The prior Opinions have involved prospective general advice as to future or expanded practices where the activity was allowed with an understanding that certain situations would be avoided. This request sets forth two particular situations, and the question for us is whether there is anything in the circumstances set forth here to warrant a different approach. In our view, the facility's original approach to this situation reflected a correct application of the principles of the Ethics Law, and is consistent with the position we have taken in other private practice situations. We believe, in fact, that the circumstances presented here are the types of situations which, however well-meaning the individuals, raise the potential for concern under §3-103(a) and the other provisions of the Law.
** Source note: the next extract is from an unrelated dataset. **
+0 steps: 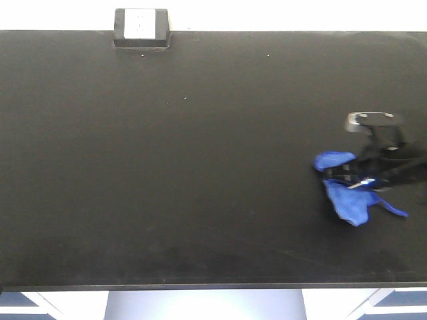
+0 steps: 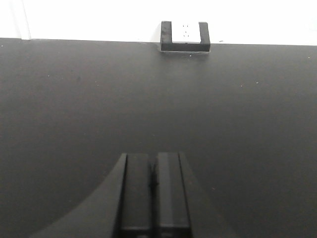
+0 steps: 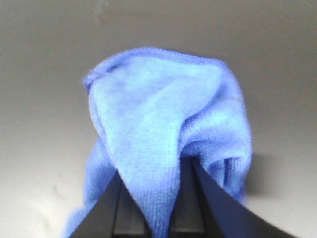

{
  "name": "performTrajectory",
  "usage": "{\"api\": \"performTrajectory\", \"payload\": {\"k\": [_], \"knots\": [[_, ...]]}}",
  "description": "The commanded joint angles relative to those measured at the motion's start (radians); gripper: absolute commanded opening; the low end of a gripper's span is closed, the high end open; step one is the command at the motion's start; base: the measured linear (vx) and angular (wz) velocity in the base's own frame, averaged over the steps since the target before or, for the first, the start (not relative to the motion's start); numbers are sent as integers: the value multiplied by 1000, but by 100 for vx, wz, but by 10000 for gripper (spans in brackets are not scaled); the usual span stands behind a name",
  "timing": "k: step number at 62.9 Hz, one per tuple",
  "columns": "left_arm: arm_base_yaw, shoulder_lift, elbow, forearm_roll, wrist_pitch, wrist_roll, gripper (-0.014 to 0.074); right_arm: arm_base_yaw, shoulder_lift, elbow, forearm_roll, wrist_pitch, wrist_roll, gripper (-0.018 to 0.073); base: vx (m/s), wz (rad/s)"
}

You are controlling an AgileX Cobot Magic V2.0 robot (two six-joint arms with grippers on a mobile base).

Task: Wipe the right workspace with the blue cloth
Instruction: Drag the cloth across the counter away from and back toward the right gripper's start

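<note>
The blue cloth (image 1: 348, 195) lies bunched on the right workspace (image 1: 200, 167), a wide matte black benchtop, near its right edge. My right gripper (image 1: 365, 179) is shut on the cloth, its dark arm reaching in from the right. In the right wrist view the cloth (image 3: 168, 129) fills the middle and a fold of it is pinched between the two dark fingers of my right gripper (image 3: 157, 171). My left gripper (image 2: 154, 158) shows only in its own wrist view, shut with nothing in it, low over bare black benchtop (image 2: 247, 129).
A small black outlet box (image 1: 141, 27) with a grey face sits at the bench's far edge, left of centre, against a white wall; the outlet box (image 2: 185, 36) also shows in the left wrist view. The bench's front edge (image 1: 200, 288) runs along the bottom, with cabinets below.
</note>
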Motion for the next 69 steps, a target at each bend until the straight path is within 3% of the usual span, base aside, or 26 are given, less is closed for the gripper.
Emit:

We therefore advise the Requestor that her inclusion of these two clients in her private practice would give rise to an employment and interest relationship by her in the practice that would be prohibited by the Ethics Law.
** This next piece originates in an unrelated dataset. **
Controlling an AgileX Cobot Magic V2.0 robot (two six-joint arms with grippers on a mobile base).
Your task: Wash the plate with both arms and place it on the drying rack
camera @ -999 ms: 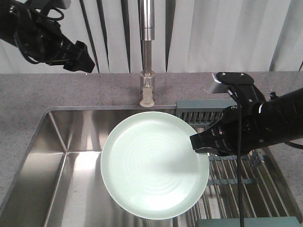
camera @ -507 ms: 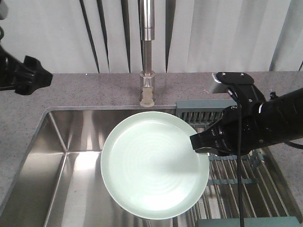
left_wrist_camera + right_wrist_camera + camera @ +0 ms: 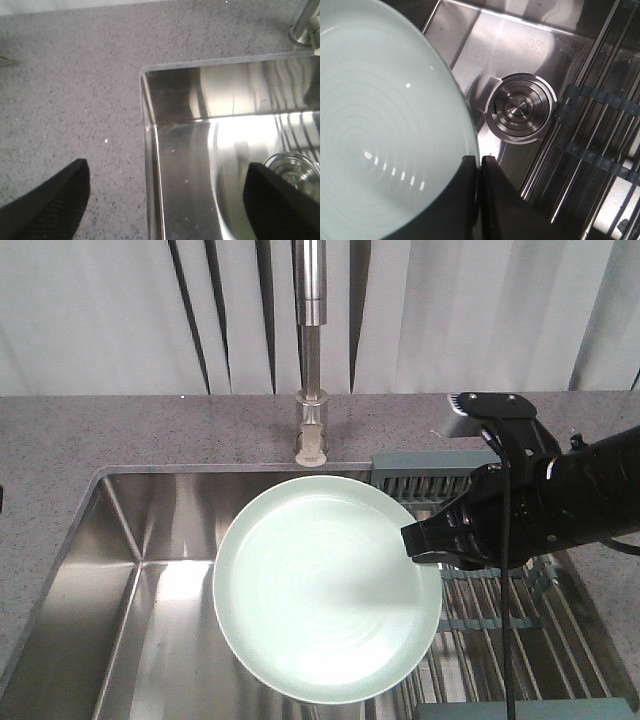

We also advise the Director of our general policy regarding private practices, as discussed above, and recommend that he, and possibly DHMH managers generally, develop a written policy generally setting forth these guidelines. While we recognize that application of the Law may depend upon the facts of a particular situation, we believe that written policies can be instructive. In circumstances such as this, for example, where the facts clearly fit within the prohibition, a written, possibly agency-wide policy, may avoid unnecessary problems for both the agency and its clients.

Herbert J. Belgrad, Chairman
   Reverend John Wesley Holland
   Betty B. Nelson
   Barbara M. Steckel
   Thomas D. Washburne

Date: January 29, 1985


1 See, for example, our Opinions No. 84-30, No. 84-22, No. 83-28, No. 83-5, and No. 82-52.